Based on her meeting with son, Lewis did report that he attempted to be "protective of [Patricia] against [Scott] during the meeting." Son was concerned that daughter likes their father and thought daughter should not like him. Lewis also reported, based on her meeting with daughter, that daughter believed she was being required to choose between her grandparents and her mother, and there was no way for her to openly love her father, grandparents and aunt without making her mother angry.

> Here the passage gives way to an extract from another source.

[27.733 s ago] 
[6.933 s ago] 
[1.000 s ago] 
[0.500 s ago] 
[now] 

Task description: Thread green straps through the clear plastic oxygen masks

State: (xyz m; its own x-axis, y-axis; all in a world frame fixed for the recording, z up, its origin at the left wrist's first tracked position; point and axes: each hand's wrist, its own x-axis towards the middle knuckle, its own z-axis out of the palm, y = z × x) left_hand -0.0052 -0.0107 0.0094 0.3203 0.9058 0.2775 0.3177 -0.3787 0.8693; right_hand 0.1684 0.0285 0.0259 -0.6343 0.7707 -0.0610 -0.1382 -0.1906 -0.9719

Regarding Scott's claim of alienation, Lewis stated in paragraph 41 of her report that she had reviewed Dr. Sparta's report, which indicated that this problem had been "ongoing" for at least four to five years, and Dr. Sparta had "cautioned the court about the possibility of future pressures and influences by [Patricia] that could cause disruption to the relationship between [Scott] and the children." Noting that "[t]his case does not appear to be a case of alienation in the classic sense" and that Patricia "is a loving parent [who] has many things to provide to the children," Lewis stated that Patricia's "ongoing behavior by including the children in the adult issues of this case [was] having the same net effect," and the children were "unable to enjoy their time with [Scott] because they fear[ed] that [Patricia] will be angry or that they are disloyal."

Lewis recommended that the parents continue to share joint legal custody of the children. However, she also recommended that the parents have joint physical custody and that the child-sharing plan be modified as follows: "a. The children shall be with [Patricia] each Monday after school or 9:00 a.m. if [there is] no school[,] until [they] return to school on Wednesday morning or 9:00 a.m. if [there is] no school. [¶] b. The children shall be with [Scott] each Wednesday after school or 9:00 a.m. if [there is] no school[,] until [they] return to school on Friday morning or 9:00 a.m. if [there is] no school. [¶] c. On alternating weekends between the parents from Friday after school or 9:00 a.m. if [there is] no school[,] until Monday morning return to school or 9:00 a.m. if [there is] no school."

Lewis also recommended that Scott be permitted to allow son to visit the children's grandparents and aunt during Scott's parenting time under specified conditions, including that the grandparents and aunt shower immediately before each visit and wear freshly laundered clothing that had not come in contact with the cats and that the visits take place somewhere other than the grandparents' residence or any other place where cats live or are present. Furthermore, Lewis recommended that Scott be permitted to allow daughter to visit the grandparents and aunt during Scott's parenting time, provided he makes sure that daughter changes her clothing and showers after any such visitation or before coming in contact with son.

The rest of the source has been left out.